I’m normally a big LE fan (I am wearing at least 1 LE piece every single day on my current business trip, I just realized) but I don’t think I want to give them any of my money right now.
Anonymous says
co-sign. I’m disappointed in how they handled it. Not sure if I’m going to actually ‘boycott’ longer term but feel icky about LE at the moment.
lucy stone says
I’m irritated with them as well. We are huge LE customers and my MIL worked there for a while in the 90s, so I’m really torn between supporting a Wisconsin company and telling them to pound sand. I did email them a complaint and made sure to reference my most recent order numbers so they knew I was an actual customer and not just some crazy wingnut.
lsw says
Ugh, agree.
Kate says
I clicked on this thread to see if anyone else was as outraged as I was!!! I am not going to shop there anymore. And I love their stuff!! I just don’t understand how they could reverse course so quickly and remove all “offending” references. Is being for women’s equality that bad???
Syd says
Can anyone share pain management tips they’ve used for a natural labor? I’ll be in a hospital setting with regular OBs (no midwife or doula), but they are very supportive. I had a bad experience with an epidural and would prefer not to have one. The other pain meds they give did nothing for me the first time around. I have read Ina May’s book and am open to other reading suggestions!
Going anon for this says
I had a hospital birth with a doula and actually really enjoyed labor. Here is what helped me:
Finding a position that was most comfortable for me to labor in through contractions. For me, it was hands/knees or child’s pose.

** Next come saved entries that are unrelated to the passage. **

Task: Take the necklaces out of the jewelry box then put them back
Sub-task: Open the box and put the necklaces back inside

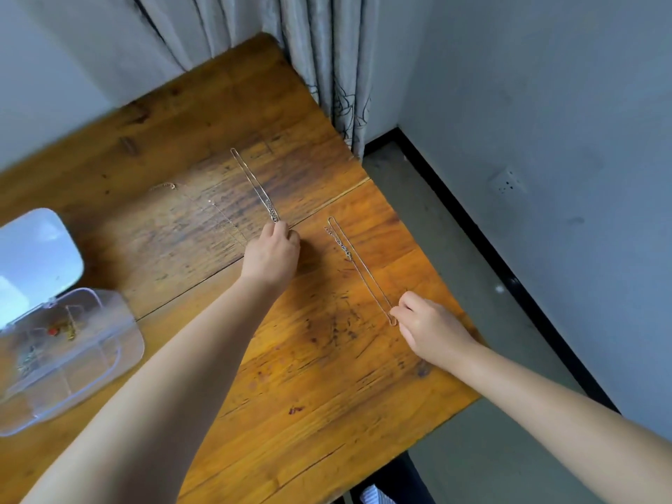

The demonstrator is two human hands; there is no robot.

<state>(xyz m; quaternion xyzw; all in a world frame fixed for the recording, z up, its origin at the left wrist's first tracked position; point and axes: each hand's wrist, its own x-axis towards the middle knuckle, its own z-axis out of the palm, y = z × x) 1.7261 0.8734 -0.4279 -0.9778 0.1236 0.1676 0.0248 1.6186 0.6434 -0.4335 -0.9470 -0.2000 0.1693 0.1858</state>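
Observation:
A clear plastic jewelry box [120, 329] stands open at the table's left edge, lid [36, 252] tilted back, with small jewelry pieces in its compartments. Three thin chain necklaces lie stretched on the wooden table [309, 376]. My left hand [272, 254] pinches the near end of the middle necklace [252, 183]. My right hand [431, 329] pinches the near end of the right necklace [363, 271]. A faint gold necklace [203, 209] lies loose to the left of my left hand.
A grey curtain [327, 67] hangs behind the table's far corner. The table's right edge drops to a grey floor [454, 249] beside a wall with a socket [509, 181].

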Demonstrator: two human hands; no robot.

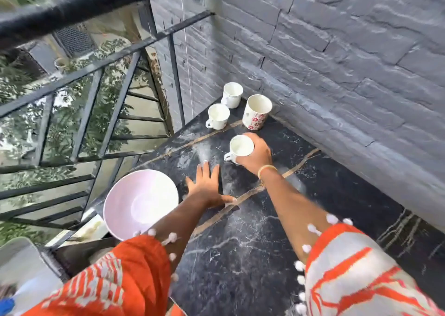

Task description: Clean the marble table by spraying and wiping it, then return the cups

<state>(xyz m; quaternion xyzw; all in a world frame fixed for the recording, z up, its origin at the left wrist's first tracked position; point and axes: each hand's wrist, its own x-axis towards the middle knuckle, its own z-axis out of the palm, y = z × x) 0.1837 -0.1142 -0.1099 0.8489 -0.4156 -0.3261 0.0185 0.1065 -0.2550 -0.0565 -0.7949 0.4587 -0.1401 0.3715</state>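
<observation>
The right hand [255,155] has its grip wrapped around a plain white cup [240,148], fingers curled about the far side of its body; the cup stands upright, mouth facing up, its handle pointing left toward the railing [101,65]. A gold bangle [266,171] circles that wrist. Just beside it, the left hand [208,186] lies flat on the dark marble bench [240,255], fingers straight and spread, pointing away from the person — its grip is wide and holds nothing. Left of that hand, at the bench's edge, sits a pale pink bowl [140,202], open side up. Farther back, in the corner by the grey stone wall [337,50], three more cups stand upright: a white cup with a thin line [231,95], a small white cup [218,116] with its handle to the left, and a taller red-flowered mug [256,112]. Orange-and-white sleeves [356,274] with pompom trim fill the foreground.
</observation>
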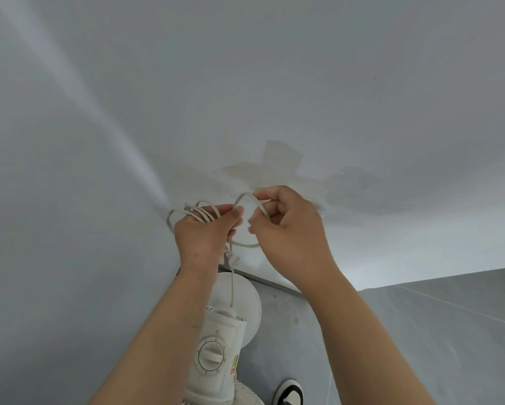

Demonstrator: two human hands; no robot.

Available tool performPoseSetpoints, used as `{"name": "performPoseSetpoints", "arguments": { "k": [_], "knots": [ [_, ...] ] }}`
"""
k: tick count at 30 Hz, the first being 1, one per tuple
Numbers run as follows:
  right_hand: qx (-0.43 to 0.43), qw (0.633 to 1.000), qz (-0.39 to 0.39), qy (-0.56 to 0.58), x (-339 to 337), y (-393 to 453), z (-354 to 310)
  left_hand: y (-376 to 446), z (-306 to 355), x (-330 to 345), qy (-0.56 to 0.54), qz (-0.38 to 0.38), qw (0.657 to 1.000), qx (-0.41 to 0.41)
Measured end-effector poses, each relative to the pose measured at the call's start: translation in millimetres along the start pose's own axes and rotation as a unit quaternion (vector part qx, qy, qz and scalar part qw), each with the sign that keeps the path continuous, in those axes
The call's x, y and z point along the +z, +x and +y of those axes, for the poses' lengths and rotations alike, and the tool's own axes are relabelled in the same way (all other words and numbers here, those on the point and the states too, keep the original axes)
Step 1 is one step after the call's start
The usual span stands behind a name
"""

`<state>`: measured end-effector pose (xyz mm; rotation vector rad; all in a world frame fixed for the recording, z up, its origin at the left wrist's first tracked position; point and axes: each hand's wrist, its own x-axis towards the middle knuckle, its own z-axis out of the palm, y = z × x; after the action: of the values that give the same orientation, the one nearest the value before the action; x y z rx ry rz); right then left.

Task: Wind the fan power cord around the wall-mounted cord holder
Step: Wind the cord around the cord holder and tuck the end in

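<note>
Head view, left hand (204,235) clutching coiled cord (200,213), right hand (286,226) pinching its loop

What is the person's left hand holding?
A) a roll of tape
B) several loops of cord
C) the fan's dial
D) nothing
B: the left hand grips a bundle of cord loops against the wall, while the right hand pinches the next loop.

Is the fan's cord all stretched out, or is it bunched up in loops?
Looped. Several coils of the cord bunch at the left hand, and the right hand pinches another loop.
</note>
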<state>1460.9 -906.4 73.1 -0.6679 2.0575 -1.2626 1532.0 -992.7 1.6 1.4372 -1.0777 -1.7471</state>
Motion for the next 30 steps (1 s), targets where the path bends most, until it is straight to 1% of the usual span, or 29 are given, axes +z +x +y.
{"name": "performPoseSetpoints", "arguments": {
  "k": [2, 3, 6, 8, 10, 13, 16, 18, 20, 22, 25, 27, 30],
  "knots": [
    [0.032, 0.997, -0.003, 0.077, 4.8, -6.4, 8.5, 3.1, 0.9, 0.8, 0.004, -0.002, 1.0, 0.001],
    [0.042, 0.994, 0.009, 0.098, 7.3, -10.1, 14.3, 4.4, 0.4, 2.0, 0.005, -0.008, 1.0, -0.001],
    [0.046, 0.989, 0.072, 0.121, 9.4, -17.2, 30.4, 5.6, -1.7, 10.9, 0.018, -0.039, 0.999, -0.008],
    [0.034, 0.985, 0.106, 0.135, 6.7, -16.0, 33.6, 5.5, -1.4, 18.3, 0.028, -0.05, 0.998, -0.015],
    [0.011, 0.983, 0.128, 0.134, 2.6, -13.9, 32.8, 5.2, -1.2, 24.6, 0.035, -0.06, 0.997, -0.023],
    [-0.023, 0.984, 0.15, 0.098, -6.0, -12.0, 34.4, 0.7, -4.2, 29.2, 0.068, -0.096, 0.993, -0.025],
    [-0.028, 0.979, 0.185, 0.075, -19.6, -12.0, 40.1, -9.8, -10.7, 32.1, 0.078, -0.131, 0.987, -0.042],
    [-0.02, 0.977, 0.201, 0.069, -25.8, -11.5, 44.1, -16.7, -14.9, 32.3, 0.055, -0.121, 0.99, -0.055],
    [-0.016, 0.975, 0.215, 0.058, -29.8, -8.8, 47.7, -21.8, -19.3, 31.6, 0.039, -0.082, 0.994, -0.062],
    [-0.011, 0.971, 0.233, 0.057, -32.8, -5.5, 50.9, -30.8, -21.9, 29.1, -0.001, -0.03, 0.996, -0.083],
    [-0.005, 0.963, 0.261, 0.064, -37.9, -2.7, 55.3, -50.2, -26.3, 23.0, -0.064, 0.007, 0.99, -0.124],
    [0.0, 0.961, 0.27, 0.065, -39.8, -2.1, 59.0, -63.2, -32.8, 17.7, -0.045, 0.007, 0.988, -0.147],
    [0.022, 0.964, 0.252, 0.077, -40.6, -0.7, 67.1, -78.9, -41.9, 14.9, -0.003, 0.008, 0.987, -0.161]
  ]
}}
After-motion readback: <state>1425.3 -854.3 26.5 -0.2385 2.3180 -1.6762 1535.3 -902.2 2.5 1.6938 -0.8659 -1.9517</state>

I held a really hard comb in my hand that actually was painful, but it basically distracted me from the other labor pain. It was suggested by my doula and was awesome. My husband would also kneed the centers of my feet so hard it was painful, but good painful during contractions.
Lots of cold washcloths.
Reminding myself that there were going to be breaks and that there was a finite end point- this wasn’t going to last forever.
Honestly, I just got into the zone. I barely spoke through my labor and it was great. We had a wireless bluetooth speaker in there playing music and I would sometimes listen to the music, but I focused on just that second and what was going on. It was much like what I do when I’m on a hard run or intense spin class.

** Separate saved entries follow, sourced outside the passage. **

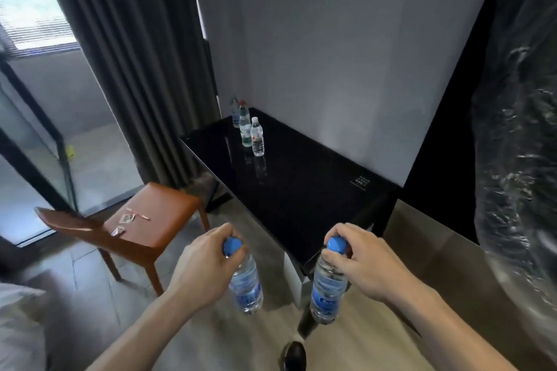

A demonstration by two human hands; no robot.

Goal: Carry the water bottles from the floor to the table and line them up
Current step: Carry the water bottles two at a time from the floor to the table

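Blue-capped water bottles, two counted, are off the floor: the left hand (202, 262) grasps the left bottle (245, 283) by the neck, the right hand (357, 262) grasps the right bottle (327, 289) likewise. Both hang short of the black glossy surface (301, 189). Three bottles stand in a row at its far left: white-capped (257, 138), red-capped (244, 126), and a rearmost one (235, 113), cap apparently dark. One orange chair (144, 226) stands left.

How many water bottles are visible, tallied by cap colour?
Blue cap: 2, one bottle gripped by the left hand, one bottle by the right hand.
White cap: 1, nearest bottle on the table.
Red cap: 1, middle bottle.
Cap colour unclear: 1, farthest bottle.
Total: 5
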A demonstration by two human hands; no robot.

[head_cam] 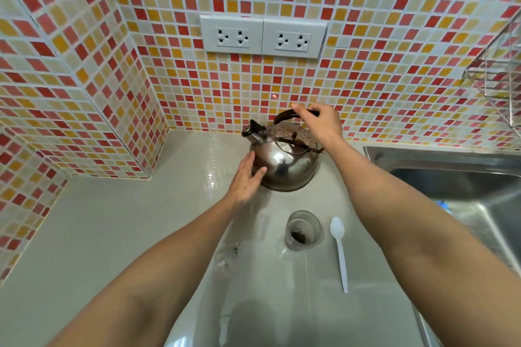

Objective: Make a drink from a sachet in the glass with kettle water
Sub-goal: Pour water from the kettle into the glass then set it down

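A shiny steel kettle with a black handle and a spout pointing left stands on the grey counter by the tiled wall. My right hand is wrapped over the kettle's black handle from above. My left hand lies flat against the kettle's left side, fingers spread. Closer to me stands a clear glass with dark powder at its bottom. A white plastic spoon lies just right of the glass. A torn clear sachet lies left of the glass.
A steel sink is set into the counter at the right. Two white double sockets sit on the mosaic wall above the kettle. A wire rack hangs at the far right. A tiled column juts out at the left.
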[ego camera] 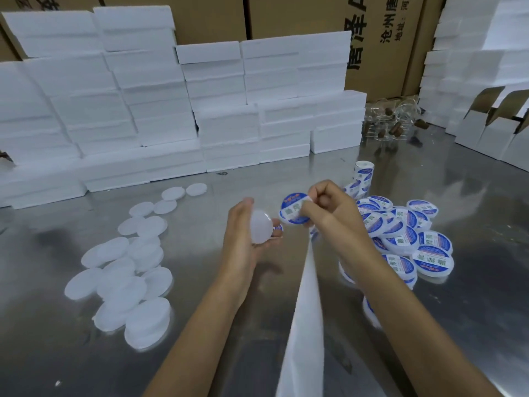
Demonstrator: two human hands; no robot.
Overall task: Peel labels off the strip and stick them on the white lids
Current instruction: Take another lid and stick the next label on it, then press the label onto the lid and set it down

I really had planned on lots of moving around and laboring in the shower or tub, but those didn’t end up being options because of a few variables.
OP says
These are so practical…thank you!! I have my whole playlist planned already, and I think that’s going to be particularly helpful for me.
Anonymous says
For your situation I highly recommend a book called “Natural Hospital Birth”. Is there a particular reason you’re not having a doula?
Additional child birth prep classes like Hypnobabies, Hypnobirthing, Birthing from Within can help prepare you as well. I recommend classes over just reading the book because I think it’s a better way to engage husbands in the process. This stuff can get pretty crunchy though so take it with a grain of salt.

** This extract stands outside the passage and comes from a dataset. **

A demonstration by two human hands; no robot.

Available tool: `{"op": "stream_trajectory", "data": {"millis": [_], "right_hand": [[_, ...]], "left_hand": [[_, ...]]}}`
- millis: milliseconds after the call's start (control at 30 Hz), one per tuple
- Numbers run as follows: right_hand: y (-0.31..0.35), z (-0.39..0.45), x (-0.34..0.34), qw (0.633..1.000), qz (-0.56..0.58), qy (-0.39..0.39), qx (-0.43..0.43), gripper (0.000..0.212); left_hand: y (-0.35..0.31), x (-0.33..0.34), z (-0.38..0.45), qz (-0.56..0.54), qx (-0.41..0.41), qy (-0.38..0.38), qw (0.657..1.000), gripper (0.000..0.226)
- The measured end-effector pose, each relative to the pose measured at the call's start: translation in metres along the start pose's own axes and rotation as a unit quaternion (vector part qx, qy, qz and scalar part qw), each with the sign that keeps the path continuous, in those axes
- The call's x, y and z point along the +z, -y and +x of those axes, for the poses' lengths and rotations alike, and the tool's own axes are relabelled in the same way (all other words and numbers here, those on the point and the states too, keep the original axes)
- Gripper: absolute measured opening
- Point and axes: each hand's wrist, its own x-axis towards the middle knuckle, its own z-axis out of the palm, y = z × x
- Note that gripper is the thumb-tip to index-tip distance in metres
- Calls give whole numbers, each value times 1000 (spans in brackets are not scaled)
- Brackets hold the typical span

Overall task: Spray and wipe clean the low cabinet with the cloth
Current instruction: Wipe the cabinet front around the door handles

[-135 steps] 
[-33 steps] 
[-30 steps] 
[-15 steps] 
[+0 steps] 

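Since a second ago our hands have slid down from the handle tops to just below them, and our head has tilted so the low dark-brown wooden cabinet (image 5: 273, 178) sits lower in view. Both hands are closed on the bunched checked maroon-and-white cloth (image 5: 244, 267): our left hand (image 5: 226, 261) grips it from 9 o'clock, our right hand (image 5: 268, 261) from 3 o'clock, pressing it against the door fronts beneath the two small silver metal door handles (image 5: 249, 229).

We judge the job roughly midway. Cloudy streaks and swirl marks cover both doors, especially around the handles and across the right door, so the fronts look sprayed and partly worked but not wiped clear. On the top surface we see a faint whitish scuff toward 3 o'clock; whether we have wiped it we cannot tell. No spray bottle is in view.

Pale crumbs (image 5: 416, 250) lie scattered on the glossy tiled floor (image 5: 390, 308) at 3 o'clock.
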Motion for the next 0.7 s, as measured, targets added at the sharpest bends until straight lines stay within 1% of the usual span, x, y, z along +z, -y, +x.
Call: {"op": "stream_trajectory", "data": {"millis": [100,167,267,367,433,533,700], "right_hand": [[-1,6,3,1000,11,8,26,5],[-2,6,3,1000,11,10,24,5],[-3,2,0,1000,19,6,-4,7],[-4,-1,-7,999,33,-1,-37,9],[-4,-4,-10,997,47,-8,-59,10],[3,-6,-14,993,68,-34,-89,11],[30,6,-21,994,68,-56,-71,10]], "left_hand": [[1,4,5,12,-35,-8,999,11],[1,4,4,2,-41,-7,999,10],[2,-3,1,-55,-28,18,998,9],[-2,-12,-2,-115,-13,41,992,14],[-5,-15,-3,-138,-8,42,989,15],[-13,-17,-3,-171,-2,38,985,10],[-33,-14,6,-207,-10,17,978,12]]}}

Prenatal yoga is also very helpful to prepare your body. The main thing that got me through two epidural free births was thinking of the birth as a marathon not a sprint and remembering that however things went, it would be over within 24-36 hours (because usually you’ll have to have a section if you’re in active labor for that long).
If you have had a negative past birth experience, look into counselors that specialize in that area. One or two sessions may help you get rid of fear/anxiety about the birth process which will in turn help in go more smoothly this time.
OP says
I considered a doula, but really feel like the less people I have around the more comfortable I will be. I’m taking prenatal yoga from a doula, however, and have gleaned some good tips from her. Overall I was happy with my first birth experience, just not the epidural, so I don’t have much anxiety about it, I just want to prepare myself for the pain as much as I can. Thanks for the book recommendation!
lucy stone says
Prenatal yoga is way too woo-woo for my small town. Does anyone have any good online recommendations?
NewMomAnon says
Probably outing myself a little, but this is a prenatal yoga place in my city and I really liked their yoga DVD.
http://www.blooma.com/dvds/
lucy stone says
Thanks! I went to law school in the Cities. :)
NewMomAnon says
I kept in mind that the pain would end eventually, and I also focused on making this low, round ooo sound. I don’t know why that was helpful; maybe it was a little hypnotic? I found laboring in the shower and the tub to be so soothing. I had thought I would want to change positions constantly, but it was actually more helpful to just get in the zone in one spot and stay there.
DC Mom says
+1 for Hynobirthing. The name sounds a little crazy, but it really taught me how to relax through labor and the skills have been useful far after child birth. The classes also helped engage DH.
Anonymous says
Get a doula. Mine helped me trust the process SO much more.
RDC says
Also would recommend a doula if you’re open to reconsidering. For me the key was just focusing one contraction at a time, not thinking about how much longer this would go on. If I stayed focused on just one at a time, it was fine – each one was like, ok, that was manageable. I think it’s thinking about it going on seemingly forever that makes it overwhelming.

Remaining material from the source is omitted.